In other words, a sprinkling of any ingredient does not equal healing power.

Thus, if you want to receive the full benefits of a supplement, it's important you get the correct dosage of each ingredient.

Myth #4 - Supplement Quality Doesn't Really Matter


Quality absolutely matters when it comes to supplements.

Many people shop for them with the objective of spending the least amount of money possible.

However, that’s not necessarily a smart move.

Supplement companies have varying standards regarding what they will sell to consumers.

For instance, Company A may be fine with selling a low-quality supplement in the name of making a fast buck. On the other hand, Company B may adhere to tight standards of quality because their mission is to provide top-notch products that will make consumers well.

Here’s an example of how this may play out in the real world:

Company A decides to release a fish oil supplement to consumers. The supplement is very low in cost - mostly because the company knows they can obtain cheap oil left over from the manufacturing of other fish products. This oil may be old, untested for pollutants and toxins, and is of poor quality. However, they decide to encapsulate this oil and sell it to their consumers.

Company B chooses to use sustainably-caught fish and manufactures the fish oil within a few hours of catching them. They buy their own equipment and create a rigorous process for quality control in order to guarantee their product’s quality.

Company A charges $7 for their fish oil.

Company B charges $29 for theirs.

Which would you rather buy knowing that the cheaper fish oil isn't going to give you what you need?

The truth is, independent analysis shows that inferior products at low prices deliver ZERO benefits consumers.

So if a person wants to waste their money on low-grade supplements, that’s their choice. But they shouldn’t expect to get the best results.

 

Myth #5 - A Healthy Diet Means Not Needing To Take Supplements


Just because you eat a healthy diet doesn’t mean you shouldn’t take supplements.

For instance, if you eat lots of fruits and vegetables you’ll still get sick from time to time.

And while those fruits and vegetables are high in a number of beneficial nutrients, research shows taking a high-dose vitamin C supplement will boost your immune function and give you a better chance of getting well (and getting well faster).

The same is true of using a supplement like berberine to help regulate blood sugar.

There are plenty of people who eat a moderately healthy diet who want to keep their blood sugar under control.

While a diet may help improve blood sugar, studies show taking berberine with a healthy diet is a great way to maintain perfect blood sugar levels.

The simple fact is supplements are called “supplements” for a reason.
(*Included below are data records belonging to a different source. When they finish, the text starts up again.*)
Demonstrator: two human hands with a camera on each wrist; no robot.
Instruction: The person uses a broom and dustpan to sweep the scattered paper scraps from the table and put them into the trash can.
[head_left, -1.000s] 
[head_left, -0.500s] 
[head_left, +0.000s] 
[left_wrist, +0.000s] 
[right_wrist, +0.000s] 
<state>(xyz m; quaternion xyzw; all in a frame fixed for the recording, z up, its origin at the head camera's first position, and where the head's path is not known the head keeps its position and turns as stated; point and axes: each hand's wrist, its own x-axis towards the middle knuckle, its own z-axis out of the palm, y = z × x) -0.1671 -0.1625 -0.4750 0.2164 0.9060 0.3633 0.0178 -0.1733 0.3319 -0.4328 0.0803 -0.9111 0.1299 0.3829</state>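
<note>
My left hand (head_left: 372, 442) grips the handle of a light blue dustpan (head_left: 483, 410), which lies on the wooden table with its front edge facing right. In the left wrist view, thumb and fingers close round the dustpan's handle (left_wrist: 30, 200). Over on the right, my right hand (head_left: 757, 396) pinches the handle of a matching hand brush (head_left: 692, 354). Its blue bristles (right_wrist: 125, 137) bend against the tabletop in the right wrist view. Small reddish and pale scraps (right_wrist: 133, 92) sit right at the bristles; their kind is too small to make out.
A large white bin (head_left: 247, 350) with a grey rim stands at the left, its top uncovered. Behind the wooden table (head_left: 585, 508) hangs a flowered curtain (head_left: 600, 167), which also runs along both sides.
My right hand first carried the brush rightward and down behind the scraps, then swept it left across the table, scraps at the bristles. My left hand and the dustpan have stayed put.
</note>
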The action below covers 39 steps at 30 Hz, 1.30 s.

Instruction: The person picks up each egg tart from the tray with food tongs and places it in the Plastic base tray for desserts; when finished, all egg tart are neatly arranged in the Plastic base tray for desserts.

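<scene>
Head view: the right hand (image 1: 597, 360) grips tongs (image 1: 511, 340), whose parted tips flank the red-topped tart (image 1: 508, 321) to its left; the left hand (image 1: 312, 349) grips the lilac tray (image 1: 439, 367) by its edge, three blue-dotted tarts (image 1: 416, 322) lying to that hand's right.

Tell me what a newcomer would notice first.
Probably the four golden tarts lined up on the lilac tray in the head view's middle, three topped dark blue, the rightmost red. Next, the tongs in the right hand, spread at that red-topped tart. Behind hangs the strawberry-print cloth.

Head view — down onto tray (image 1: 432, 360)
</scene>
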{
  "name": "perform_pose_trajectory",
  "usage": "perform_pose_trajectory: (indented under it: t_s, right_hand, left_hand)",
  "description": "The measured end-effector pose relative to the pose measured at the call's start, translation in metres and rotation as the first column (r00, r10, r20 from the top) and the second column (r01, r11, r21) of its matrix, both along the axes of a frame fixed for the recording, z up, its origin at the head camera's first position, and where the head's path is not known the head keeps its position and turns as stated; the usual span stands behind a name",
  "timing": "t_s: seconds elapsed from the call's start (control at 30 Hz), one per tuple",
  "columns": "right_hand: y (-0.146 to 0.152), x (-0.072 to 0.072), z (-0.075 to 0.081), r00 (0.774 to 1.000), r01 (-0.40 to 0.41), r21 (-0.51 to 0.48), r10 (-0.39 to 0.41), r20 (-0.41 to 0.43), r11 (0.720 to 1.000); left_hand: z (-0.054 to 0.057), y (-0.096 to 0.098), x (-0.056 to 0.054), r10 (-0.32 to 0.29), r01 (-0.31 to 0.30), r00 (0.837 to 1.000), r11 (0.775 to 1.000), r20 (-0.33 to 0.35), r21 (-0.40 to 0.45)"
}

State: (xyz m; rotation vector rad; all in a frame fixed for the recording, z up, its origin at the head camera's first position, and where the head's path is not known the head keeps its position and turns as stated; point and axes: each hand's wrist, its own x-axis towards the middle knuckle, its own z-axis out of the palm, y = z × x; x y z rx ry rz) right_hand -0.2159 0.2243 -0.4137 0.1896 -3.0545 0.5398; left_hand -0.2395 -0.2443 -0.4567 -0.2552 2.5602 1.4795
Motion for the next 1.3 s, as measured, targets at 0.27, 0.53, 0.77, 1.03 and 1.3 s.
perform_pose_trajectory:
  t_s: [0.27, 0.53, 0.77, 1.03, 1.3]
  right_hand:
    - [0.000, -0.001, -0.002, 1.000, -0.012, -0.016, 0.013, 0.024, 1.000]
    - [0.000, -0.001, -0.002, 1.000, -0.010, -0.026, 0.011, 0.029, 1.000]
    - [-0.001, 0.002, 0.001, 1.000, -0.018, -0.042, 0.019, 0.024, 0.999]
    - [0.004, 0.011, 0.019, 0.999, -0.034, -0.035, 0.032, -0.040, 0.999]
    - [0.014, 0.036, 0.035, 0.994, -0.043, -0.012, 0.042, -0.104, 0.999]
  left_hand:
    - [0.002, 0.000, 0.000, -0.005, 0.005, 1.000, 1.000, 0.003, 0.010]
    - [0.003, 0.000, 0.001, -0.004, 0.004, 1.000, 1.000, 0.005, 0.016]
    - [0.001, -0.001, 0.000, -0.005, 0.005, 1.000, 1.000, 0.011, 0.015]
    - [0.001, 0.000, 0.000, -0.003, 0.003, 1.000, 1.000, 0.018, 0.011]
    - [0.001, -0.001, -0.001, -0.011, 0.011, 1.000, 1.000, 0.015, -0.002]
They supplement a bad diet, a good diet and even a perfect diet with nutrients to help keep your body at peak performance.

So… Are Supplements Even Worth It?

The answer: absolutely.

Supplements give your body much needed nutrients to help restore your health.

There are thousands upon thousands of studies showing supplements are crucial to restoring health.

They won’t cure a disease…

But they certainly can help restore the function your body in such a way that it could conquer diseases.

Always be sure to do your research on supplements.

And before you take a new supplement, always consult your physician to make sure it won’t interfere with pre-existing conditions or any medications you’re talking.